| Try it |
Pick the lines holding the string "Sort" out of the records and copy them.

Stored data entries
####################

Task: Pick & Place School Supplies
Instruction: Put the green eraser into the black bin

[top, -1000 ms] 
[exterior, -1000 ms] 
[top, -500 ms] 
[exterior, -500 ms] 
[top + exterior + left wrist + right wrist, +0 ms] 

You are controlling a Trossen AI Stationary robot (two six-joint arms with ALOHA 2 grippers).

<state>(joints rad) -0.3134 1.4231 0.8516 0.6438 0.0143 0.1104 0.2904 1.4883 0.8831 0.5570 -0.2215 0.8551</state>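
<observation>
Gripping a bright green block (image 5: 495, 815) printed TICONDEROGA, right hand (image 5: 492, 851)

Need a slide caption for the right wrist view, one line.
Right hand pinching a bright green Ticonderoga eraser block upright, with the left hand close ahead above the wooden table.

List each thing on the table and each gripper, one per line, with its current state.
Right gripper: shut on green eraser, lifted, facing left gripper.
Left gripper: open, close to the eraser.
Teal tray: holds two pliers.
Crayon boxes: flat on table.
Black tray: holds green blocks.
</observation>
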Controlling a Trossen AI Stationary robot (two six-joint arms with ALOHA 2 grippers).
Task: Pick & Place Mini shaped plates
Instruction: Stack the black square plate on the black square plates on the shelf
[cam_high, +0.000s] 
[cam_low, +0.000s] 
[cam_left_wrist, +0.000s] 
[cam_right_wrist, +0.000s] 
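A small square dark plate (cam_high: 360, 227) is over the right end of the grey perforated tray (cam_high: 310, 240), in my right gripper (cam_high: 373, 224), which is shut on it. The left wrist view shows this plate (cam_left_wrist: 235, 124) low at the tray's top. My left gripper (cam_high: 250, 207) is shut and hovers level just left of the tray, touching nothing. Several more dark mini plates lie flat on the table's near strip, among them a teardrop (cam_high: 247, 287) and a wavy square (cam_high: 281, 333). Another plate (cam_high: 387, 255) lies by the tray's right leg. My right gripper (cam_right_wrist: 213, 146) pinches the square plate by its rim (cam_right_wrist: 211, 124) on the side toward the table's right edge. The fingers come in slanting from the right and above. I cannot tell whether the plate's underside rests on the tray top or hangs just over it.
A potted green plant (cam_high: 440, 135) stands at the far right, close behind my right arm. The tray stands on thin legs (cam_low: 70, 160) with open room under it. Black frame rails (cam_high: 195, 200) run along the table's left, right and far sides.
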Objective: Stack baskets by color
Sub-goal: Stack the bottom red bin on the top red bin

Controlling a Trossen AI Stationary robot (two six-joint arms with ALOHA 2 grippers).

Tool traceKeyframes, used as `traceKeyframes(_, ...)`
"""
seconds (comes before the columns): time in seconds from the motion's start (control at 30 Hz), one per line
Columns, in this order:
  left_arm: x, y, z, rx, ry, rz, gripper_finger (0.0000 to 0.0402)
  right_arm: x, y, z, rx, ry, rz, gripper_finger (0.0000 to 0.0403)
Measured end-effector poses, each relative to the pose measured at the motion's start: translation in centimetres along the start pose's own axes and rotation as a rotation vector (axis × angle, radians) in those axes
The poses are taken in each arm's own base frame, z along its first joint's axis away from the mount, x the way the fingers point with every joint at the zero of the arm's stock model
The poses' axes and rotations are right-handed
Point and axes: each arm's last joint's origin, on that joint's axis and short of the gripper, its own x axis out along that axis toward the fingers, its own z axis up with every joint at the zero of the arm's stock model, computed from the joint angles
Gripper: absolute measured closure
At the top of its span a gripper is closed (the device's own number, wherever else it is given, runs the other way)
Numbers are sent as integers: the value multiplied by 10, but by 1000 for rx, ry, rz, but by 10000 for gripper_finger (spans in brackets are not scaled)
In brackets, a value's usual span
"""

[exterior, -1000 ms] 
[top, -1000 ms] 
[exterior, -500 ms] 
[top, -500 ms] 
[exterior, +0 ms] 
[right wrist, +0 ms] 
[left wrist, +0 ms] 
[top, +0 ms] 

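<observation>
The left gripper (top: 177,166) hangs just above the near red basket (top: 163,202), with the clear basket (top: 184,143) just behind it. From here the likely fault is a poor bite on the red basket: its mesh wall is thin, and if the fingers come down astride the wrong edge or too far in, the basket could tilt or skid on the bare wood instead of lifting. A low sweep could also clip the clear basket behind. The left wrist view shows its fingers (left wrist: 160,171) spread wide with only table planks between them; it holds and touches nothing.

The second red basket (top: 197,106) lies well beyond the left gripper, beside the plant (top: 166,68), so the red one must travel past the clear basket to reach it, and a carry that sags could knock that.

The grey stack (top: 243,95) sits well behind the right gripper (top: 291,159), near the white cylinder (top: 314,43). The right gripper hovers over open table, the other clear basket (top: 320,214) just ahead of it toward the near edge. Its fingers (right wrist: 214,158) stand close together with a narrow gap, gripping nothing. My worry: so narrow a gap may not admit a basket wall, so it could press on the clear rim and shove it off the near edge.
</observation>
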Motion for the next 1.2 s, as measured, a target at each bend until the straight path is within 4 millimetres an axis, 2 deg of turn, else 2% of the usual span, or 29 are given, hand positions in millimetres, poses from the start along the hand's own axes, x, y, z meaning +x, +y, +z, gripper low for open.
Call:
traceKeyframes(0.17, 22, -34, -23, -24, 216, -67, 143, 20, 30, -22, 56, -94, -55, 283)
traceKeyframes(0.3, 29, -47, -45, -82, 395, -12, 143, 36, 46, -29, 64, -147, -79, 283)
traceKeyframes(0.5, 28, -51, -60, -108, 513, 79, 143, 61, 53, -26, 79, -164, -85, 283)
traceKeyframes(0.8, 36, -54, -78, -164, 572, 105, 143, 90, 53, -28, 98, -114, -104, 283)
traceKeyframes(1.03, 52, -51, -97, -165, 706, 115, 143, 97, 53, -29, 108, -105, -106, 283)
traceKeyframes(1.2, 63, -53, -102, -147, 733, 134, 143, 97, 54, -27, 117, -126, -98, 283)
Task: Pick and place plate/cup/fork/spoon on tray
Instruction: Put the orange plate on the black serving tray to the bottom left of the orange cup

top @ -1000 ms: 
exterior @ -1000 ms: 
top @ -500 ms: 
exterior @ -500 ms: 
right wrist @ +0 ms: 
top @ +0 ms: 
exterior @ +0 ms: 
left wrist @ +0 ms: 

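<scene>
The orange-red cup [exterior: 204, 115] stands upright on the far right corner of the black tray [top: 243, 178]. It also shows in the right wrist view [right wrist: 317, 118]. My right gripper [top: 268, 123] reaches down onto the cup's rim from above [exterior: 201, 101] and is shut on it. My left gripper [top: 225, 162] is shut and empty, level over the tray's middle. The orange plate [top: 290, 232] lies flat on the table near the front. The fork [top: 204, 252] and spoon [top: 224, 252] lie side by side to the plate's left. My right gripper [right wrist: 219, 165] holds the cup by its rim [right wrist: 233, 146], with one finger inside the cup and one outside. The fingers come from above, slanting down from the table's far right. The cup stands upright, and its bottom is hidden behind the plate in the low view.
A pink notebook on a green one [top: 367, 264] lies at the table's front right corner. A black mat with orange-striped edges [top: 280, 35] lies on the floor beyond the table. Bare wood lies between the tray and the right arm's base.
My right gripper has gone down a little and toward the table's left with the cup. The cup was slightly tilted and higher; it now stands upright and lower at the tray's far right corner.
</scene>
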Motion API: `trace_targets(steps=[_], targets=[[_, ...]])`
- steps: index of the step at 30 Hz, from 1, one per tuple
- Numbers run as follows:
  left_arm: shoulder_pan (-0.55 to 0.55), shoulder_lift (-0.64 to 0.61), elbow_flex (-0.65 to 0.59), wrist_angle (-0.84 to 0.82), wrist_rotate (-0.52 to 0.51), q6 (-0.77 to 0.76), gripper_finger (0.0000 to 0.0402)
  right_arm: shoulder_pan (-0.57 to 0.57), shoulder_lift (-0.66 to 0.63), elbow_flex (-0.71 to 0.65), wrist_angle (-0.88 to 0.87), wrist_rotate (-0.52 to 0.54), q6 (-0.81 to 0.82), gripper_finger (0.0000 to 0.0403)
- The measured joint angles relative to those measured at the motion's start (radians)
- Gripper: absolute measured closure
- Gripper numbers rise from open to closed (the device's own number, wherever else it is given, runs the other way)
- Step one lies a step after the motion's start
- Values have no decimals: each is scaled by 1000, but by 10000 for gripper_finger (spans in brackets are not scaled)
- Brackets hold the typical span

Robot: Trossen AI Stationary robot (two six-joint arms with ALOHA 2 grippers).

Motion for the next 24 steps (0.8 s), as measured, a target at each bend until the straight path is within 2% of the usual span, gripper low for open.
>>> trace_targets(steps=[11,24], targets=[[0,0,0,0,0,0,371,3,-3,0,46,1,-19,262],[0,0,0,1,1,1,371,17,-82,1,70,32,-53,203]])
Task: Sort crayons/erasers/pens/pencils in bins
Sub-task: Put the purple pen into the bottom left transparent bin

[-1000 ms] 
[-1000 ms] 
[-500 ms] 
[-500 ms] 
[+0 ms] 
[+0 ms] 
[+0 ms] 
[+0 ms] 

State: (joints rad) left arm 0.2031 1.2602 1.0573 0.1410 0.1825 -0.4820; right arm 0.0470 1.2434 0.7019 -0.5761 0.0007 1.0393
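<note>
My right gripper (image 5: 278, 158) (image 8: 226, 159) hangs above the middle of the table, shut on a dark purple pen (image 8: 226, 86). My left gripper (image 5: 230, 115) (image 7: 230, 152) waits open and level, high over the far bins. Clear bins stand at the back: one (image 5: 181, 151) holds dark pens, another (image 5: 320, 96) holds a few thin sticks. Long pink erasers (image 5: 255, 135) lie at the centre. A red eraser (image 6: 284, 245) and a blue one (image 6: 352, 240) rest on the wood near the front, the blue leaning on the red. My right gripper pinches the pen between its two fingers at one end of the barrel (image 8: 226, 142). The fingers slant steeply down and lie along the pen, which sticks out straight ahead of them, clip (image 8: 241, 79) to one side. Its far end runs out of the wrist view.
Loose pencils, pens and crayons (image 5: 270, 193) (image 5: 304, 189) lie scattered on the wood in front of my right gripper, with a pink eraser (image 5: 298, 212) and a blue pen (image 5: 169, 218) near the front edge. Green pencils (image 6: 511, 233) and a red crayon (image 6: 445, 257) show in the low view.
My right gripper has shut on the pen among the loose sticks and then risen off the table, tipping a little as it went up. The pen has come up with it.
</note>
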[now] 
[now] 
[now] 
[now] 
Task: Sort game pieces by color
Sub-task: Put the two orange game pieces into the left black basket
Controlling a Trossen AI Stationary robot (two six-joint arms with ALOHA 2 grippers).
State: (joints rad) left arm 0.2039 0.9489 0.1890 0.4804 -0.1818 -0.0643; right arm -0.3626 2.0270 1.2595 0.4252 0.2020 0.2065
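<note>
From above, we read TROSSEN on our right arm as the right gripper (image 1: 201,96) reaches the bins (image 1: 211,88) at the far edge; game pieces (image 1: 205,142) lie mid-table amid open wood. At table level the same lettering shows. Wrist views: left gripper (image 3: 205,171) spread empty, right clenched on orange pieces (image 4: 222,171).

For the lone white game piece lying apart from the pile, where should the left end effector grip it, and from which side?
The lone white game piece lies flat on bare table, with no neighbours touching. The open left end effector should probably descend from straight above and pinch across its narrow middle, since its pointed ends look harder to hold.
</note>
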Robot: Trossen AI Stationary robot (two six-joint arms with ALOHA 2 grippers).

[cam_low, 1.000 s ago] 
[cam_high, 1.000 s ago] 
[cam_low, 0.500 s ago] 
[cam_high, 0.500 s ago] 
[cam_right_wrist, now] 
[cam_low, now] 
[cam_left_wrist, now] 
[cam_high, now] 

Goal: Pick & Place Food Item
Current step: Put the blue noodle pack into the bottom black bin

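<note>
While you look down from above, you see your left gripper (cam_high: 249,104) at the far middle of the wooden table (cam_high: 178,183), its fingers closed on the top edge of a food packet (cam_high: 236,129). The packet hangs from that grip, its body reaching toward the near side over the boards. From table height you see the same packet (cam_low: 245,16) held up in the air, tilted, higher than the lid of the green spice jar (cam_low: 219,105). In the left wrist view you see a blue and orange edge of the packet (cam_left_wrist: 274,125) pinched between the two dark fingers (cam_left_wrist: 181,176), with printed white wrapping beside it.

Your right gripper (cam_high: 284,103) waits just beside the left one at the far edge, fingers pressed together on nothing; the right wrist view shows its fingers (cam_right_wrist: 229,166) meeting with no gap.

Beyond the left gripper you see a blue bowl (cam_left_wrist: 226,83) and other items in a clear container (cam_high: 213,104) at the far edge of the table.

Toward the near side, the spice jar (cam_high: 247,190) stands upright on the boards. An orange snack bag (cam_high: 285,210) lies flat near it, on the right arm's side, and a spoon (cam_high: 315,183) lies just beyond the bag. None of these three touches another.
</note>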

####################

| Answer to this problem |
Task: Sort crayons/erasers/pens/pencils in bins
Task: Sort game pieces by color

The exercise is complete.